### EXERCISE INSTRUCTIONS
Return the listing in full and exactly, but without a single picture.

### DATA BELOW
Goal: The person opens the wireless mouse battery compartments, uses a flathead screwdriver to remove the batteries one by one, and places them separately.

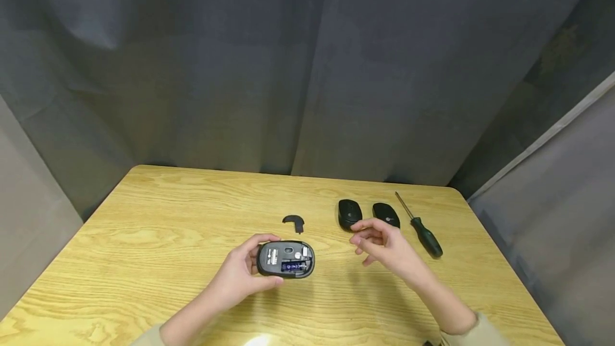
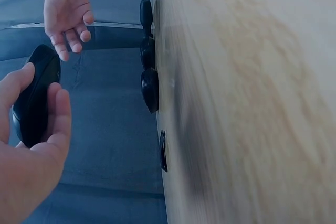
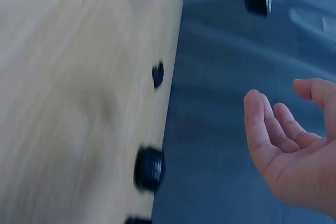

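My left hand (image 1: 238,270) grips a black computer mouse (image 1: 269,267) by its left end, underside turned up toward the head camera. Its battery bay is uncovered, and a dark blue battery (image 1: 293,266) lies in it beside a small white piece. In the left wrist view the thumb and fingers wrap the edges of the mouse (image 2: 35,98). My right hand (image 1: 384,244) hovers to the right with loosely bent fingers and holds nothing. The right wrist view shows that hand (image 3: 294,150) with thumb and fingers apart. A curved black cover (image 1: 294,222) lies on the table behind the held mouse.
Two more black mice, one nearer the middle (image 1: 349,213) and one farther right (image 1: 386,214), rest on the wooden table (image 1: 158,218) behind my right hand. A screwdriver (image 1: 425,236) with a dark green handle lies beside them. Grey curtains (image 1: 230,68) hang behind the table.
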The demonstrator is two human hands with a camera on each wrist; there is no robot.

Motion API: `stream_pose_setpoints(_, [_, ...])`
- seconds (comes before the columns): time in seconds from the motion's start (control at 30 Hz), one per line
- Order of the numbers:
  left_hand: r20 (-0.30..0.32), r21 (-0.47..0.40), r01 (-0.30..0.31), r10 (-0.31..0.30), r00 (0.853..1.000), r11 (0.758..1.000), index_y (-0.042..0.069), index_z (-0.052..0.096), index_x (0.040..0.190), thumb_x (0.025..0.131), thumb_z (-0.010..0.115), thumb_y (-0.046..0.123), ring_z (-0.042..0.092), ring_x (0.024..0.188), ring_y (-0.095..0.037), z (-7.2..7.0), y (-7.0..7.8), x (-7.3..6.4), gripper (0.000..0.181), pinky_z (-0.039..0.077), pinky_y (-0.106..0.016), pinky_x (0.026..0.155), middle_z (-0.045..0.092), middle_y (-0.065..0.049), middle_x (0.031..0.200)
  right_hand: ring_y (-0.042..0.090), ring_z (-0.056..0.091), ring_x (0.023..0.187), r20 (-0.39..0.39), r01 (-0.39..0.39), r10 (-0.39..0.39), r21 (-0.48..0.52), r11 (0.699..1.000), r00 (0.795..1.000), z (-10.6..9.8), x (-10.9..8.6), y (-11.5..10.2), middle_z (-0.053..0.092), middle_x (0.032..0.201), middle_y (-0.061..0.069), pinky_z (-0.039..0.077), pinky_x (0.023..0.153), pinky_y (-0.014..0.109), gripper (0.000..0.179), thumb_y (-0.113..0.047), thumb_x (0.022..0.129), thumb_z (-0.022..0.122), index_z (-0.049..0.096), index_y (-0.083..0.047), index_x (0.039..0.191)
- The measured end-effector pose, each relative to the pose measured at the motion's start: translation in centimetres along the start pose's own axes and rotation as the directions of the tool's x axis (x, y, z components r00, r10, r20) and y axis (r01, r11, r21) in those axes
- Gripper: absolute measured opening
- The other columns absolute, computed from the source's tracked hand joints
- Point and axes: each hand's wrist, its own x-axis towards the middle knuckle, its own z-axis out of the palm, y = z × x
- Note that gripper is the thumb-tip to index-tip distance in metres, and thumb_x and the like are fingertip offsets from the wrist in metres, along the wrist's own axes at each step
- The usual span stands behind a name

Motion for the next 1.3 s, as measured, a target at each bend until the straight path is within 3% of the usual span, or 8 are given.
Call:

### EXERCISE ANSWER
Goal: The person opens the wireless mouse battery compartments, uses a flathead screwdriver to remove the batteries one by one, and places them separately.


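My left hand (image 1: 238,270) grips a black computer mouse (image 1: 269,267) by its left end, underside turned up toward the head camera. Its battery bay is uncovered, and a dark blue battery (image 1: 293,266) lies in it beside a small white piece. In the left wrist view the thumb and fingers wrap the edges of the mouse (image 2: 35,98). My right hand (image 1: 384,244) hovers to the right with loosely bent fingers and holds nothing. The right wrist view shows that hand (image 3: 294,150) with thumb and fingers apart. A curved black cover (image 1: 294,222) lies on the table behind the held mouse.
Two more black mice, one nearer the middle (image 1: 349,213) and one farther right (image 1: 386,214), rest on the wooden table (image 1: 158,218) behind my right hand. A screwdriver (image 1: 425,236) with a dark green handle lies beside them. Grey curtains (image 1: 230,68) hang behind the table.
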The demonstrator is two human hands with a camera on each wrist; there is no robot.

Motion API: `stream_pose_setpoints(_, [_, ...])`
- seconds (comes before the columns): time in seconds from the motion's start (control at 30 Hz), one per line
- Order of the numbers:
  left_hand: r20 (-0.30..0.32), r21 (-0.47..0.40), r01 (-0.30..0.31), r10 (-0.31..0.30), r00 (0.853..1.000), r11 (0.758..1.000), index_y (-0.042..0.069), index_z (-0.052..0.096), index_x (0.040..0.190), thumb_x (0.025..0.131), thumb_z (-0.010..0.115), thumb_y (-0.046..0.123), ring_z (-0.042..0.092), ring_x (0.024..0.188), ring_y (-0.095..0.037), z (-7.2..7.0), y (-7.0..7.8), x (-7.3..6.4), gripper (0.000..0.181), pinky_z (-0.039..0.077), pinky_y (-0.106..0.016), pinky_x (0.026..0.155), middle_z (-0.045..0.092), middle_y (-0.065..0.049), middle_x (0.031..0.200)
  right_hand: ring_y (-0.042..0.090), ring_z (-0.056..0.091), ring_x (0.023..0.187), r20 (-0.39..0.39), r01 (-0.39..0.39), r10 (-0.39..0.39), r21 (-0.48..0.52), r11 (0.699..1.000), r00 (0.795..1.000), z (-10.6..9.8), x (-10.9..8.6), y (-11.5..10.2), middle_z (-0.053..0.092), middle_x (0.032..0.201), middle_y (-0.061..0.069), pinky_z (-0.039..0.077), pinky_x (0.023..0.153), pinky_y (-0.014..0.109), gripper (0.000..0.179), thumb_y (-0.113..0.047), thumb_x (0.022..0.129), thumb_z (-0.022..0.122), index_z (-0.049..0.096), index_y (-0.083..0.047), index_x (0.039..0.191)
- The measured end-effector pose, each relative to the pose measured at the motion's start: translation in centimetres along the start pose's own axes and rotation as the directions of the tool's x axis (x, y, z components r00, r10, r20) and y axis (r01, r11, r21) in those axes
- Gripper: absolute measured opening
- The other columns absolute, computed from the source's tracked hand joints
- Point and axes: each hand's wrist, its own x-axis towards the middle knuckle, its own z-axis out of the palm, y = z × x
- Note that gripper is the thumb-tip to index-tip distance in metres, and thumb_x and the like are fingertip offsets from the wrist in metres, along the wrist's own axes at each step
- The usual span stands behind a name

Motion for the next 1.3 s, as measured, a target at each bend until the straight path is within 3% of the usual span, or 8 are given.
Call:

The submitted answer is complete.